Overview
This is a Multi-center, Open-label, Single-arm Phase II Study to Evaluate the Efficacy and Safety of HL-085 in the treatment of Adult Participants with Neurofibromatosis Type 1 (NF1) and Inoperable Plexiform Neurofibromas(PN)
Description
The study includes 2 parts, phase IIa and IIb. Phase IIa is to evaluate the preliminary safety, pharmacokinetic characteristics and efficacy of HL-085, and to determine the recommended dose. To observe the 9mg dose level, approximately 15 patients will receive HL-085 at a dose of 9mg BID on a continuous dosing schedule(1 cycle=21 days). The investigator and sponsor will evaluate the safety and efficacy data to determine whether HL-085 9mg BID is appropriate. HL-085 12mg BID, 6mg BID, or other HL-085 dosing regimen will be observed as needed. A total of 15-35 patients will be enrolled in phase IIa.

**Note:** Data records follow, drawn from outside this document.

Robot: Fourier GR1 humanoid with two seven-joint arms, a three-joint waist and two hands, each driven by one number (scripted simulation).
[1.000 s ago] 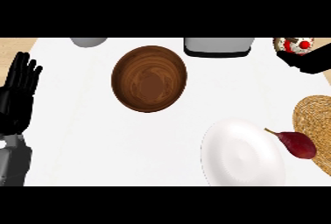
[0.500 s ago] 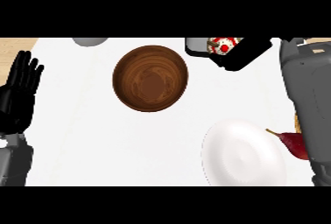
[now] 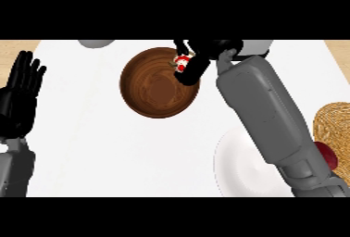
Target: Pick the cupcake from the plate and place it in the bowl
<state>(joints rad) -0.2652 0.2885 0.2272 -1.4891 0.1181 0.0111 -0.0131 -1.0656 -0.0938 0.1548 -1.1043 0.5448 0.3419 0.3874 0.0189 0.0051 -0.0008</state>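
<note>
A brown wooden bowl [image 3: 157,85] sits at the upper middle of the white counter. My right hand [image 3: 198,58] reaches over the bowl's upper right rim, its fingers curled round the cupcake [image 3: 182,62], whose red and white top shows between them. The grey right forearm [image 3: 266,115] runs up from the lower right and covers much of the white plate [image 3: 236,169]. At the left edge my left hand [image 3: 19,92] rests open, fingers up.
A woven basket [image 3: 335,122] sits at the right edge with a dark red fruit [image 3: 328,156] beside it. A grey object [image 3: 96,43] lies at the top left, and a pale appliance [image 3: 258,45] shows behind my right hand.
My right hand has carried the cupcake leftward from the top right corner to above the bowl's rim. The forearm now crosses the plate. The left hand has stayed put.
</note>
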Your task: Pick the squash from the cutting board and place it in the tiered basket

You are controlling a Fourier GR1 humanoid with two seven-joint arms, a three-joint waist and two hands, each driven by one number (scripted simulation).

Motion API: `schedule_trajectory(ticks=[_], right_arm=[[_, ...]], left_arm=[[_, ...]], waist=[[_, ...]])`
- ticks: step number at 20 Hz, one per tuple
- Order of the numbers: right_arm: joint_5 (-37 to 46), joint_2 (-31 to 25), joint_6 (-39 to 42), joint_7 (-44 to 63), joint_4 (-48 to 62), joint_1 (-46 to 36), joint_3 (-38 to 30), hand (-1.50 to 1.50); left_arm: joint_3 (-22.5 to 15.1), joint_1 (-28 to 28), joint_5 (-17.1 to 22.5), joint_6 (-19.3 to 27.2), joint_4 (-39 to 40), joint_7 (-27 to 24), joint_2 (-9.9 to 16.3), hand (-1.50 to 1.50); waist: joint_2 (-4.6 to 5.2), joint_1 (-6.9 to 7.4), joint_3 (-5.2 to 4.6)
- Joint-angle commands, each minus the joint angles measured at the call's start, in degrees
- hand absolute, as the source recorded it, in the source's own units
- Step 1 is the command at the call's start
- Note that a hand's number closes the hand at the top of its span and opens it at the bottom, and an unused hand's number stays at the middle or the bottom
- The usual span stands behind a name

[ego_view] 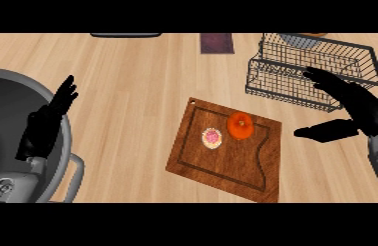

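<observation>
Pale wooden countertop fills my view. At its centre the round orange squash (240, 125) sits on the dark brown wooden cutting board (221, 165), not yet picked up. Just at its eight o'clock lies a small pink-and-cream round item (212, 138). At three o'clock my right hand (353, 107) hovers spread, thumb apart, holding nothing. I judge the reach is under way; next I must lower onto the squash and close round it. At one o'clock stands the black wire tiered basket (295, 75); I cannot tell its contents. My left hand (46, 122) rests straight-fingered at nine o'clock.
</observation>
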Motion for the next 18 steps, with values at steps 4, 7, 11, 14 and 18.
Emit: schedule_trajectory(ticks=[4,7,11,14,18], right_arm=[[-1.3,-4.9,13.1,16.5,-1.3,-13.8,5.6,-1.5],[1.0,1.5,11.0,23.1,1.0,-19.7,8.4,-1.5],[4.5,5.9,11.5,25.4,6.5,-21.3,9.5,-1.5],[5.0,8.6,12.4,29.6,8.1,-22.4,10.4,-1.5],[4.8,10.8,15.1,33.8,10.4,-25.0,10.0,-1.5]], left_arm=[[1.5,-1.0,-3.1,2.2,1.0,-3.1,-2.5,0.0],[2.4,-2.2,-3.8,0.8,3.0,-3.5,-4.1,0.0],[3.8,-2.0,-3.9,-0.6,3.4,-4.5,-4.3,0.0],[1.7,-0.9,-6.8,1.9,-1.1,-0.3,-5.8,0.0],[2.2,-2.5,-7.5,0.8,2.9,-2.6,-6.5,0.0]], waist=[[0.14,1.14,-0.07],[0.2,0.85,-0.02],[0.17,0.51,0.04],[0.05,0.62,0.06],[0.11,0.3,0.05]])
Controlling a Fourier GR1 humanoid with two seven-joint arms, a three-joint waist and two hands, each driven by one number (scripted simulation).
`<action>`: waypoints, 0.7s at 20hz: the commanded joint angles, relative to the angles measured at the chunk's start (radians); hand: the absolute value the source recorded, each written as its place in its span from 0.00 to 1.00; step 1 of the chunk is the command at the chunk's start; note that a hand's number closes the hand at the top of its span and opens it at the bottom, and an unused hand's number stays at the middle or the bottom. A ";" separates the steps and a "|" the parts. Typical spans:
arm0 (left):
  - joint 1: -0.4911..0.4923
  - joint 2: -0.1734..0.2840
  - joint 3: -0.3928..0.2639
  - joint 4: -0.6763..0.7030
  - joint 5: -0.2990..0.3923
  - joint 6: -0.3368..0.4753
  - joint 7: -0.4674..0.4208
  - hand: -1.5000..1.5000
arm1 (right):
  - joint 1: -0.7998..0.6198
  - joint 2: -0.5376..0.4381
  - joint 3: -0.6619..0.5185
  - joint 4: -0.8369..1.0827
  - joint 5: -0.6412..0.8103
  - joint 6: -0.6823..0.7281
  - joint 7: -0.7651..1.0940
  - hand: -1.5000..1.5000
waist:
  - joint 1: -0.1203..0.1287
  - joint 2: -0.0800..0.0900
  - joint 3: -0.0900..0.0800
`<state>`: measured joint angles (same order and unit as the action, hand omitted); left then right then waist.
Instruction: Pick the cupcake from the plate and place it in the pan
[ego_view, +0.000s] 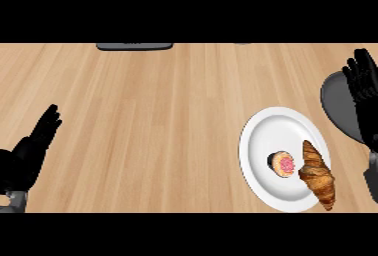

Phase IIb is to further evaluate the safety and efficacy of HL-085 in patients with NF1 and inoperable PN and is expected to enroll 35 patients.
Eligibility
Inclusion Criteria:
- Age: patients must be ≥18 years of age at the time of study entry.
- Diagnosis: Patients must have inoperable and symptomatic plexiform neurofibromas(PN), and patients must have NF1 mutation or meet at least 1 of the following NF1 diagnostic criteria:
① ≥6 cafe-au-lait macules ;
② Axillary freckling or freckling in inguinal regions;
③ ≥2 Lisch nodules (iris hamartomas);
④ A distinctive bony lesion such as dysplasia of the sphenoid bone or dysplasia or thinning of long bone cortex);
⑤ An optic pathway glioma;
⑥ First-degree relative with NF1.
- Patients must have a measurable lesion, defined as at least 3 cm in length, amenable to MRI for efficacy assessment.
- Eastern Cooperative Oncology Group (ECOG) performance status of 0-2.
- Patients are able to understand and voluntarily sign a written informed consent form.
- Patients must be willing and able to complete study procedures and follow-up examinations.
Exclusion Criteria:
- Patients who are unable to undergo MRI scans (prosthesis, prosthesis, braces, etc.) or patients with lesions that cannot be evaluated by MRI.
- Patients do not have adequate organ function.
- Patients who are unable to take drugs orally, have difficulty swallowing or anything that may lead to inadequate drug absorption.
- Prior treatment with MEK 1/2 inhibitors.
- Patients known to be allergic to the ingredients or analogues of the study drug.
- Patients with previous or current retinal diseases such as retinal vein occlusion (RVO), retinal pigment epithelium detachment (RPED), central serous retinopathy (CSR), etc. (except retinopathy caused by research diseases).
- With infections or other uncontrolled disease.
- Strong CYP2C9 inhibitors or inducers within 7 days before treatment of the study drug.
- Patients who received surgery within 4 weeks or radiotherapy within 6 weeks before enrollment.
- Patients who participated in any other clinical study treatment within 4 weeks before enrollment.
- Patients treated with anti-NF1 treatment with unresolved chronic toxicity.
- Clinical judgment by the investigator that the patient should not participate in the study.